More than 85% said allergy friendliness is a main reason that they choose a [particular] restaurant,” said Paul Antico, CEO/Founder of AllergyEats. He added that when he dines out with his family of seven, they only choose restaurants that can accommodate his food-allergic children.
Antico explained that even a minor investment in allergy-friendliness training will result in significant increases in profits. He said that allergy-friendly restaurants can experience a 25% increase in profits on just 10% additional sales with a return on investment well into the thousands of percent.
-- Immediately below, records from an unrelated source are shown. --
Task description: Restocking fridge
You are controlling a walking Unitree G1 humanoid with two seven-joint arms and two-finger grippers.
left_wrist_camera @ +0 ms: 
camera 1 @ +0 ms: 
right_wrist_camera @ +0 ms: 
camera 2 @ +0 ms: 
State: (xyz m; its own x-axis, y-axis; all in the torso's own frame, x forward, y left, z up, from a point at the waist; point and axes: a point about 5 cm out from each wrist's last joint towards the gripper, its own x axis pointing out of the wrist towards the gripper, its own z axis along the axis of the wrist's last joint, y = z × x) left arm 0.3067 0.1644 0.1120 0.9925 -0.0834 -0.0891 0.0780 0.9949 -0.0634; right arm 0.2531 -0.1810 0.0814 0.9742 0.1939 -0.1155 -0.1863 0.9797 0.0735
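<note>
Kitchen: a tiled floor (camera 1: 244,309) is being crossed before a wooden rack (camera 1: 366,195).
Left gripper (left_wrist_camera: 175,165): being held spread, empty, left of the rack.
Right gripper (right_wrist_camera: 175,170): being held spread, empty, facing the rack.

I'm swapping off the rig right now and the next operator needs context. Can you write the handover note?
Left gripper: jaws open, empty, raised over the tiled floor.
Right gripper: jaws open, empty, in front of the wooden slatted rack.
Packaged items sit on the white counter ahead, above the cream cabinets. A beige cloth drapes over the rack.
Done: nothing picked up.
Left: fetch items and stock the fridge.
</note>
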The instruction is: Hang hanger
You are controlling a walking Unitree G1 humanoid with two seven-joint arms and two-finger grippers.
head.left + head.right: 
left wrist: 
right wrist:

Additionally, a variety of sources suggest restaurants are experiencing a 1-10% increase in revenues after introducing gluten-free menus alone.
The American Society for Training and Development (ASTD) reported that restaurants that invest in training have a 37% higher profit. As an added benefit, studies have shown that when restaurants invest more in their staff, they experience lower turnover, which means fewer staff members to train.
“Restaurateurs are starting to really get it. If you ‘get it’ before everyone else, you’re going to win more business,” Antico added. “The food allergy community is learning quickly which restaurants are getting it and which aren’t. And they’re going to the accommodating restaurants.”
Conference attendees praised the event and raved about the panelists.
“It was a pleasure attending the AllergyEats conference, which was given by such a knowledgeable panel of professionals. I would highly recommend this [conference] to my fellow employees and peers who are interested in Allergen Awareness in the food service industry,” said Ron Tulotta, Food Safety Director, Quality Assurance Department at Compass.
“Your conference was amazing! I learned so much from it and I applaud your countless hours of preparation and execution. [The] speakers were amazing,” said Junehee Kwon, PhD, RD, Associate Professor, Department of Hospitality Management and Dietetics at Kansas State University.
Antico is planning additional food allergy conferences in the future and will share details as they’re confirmed.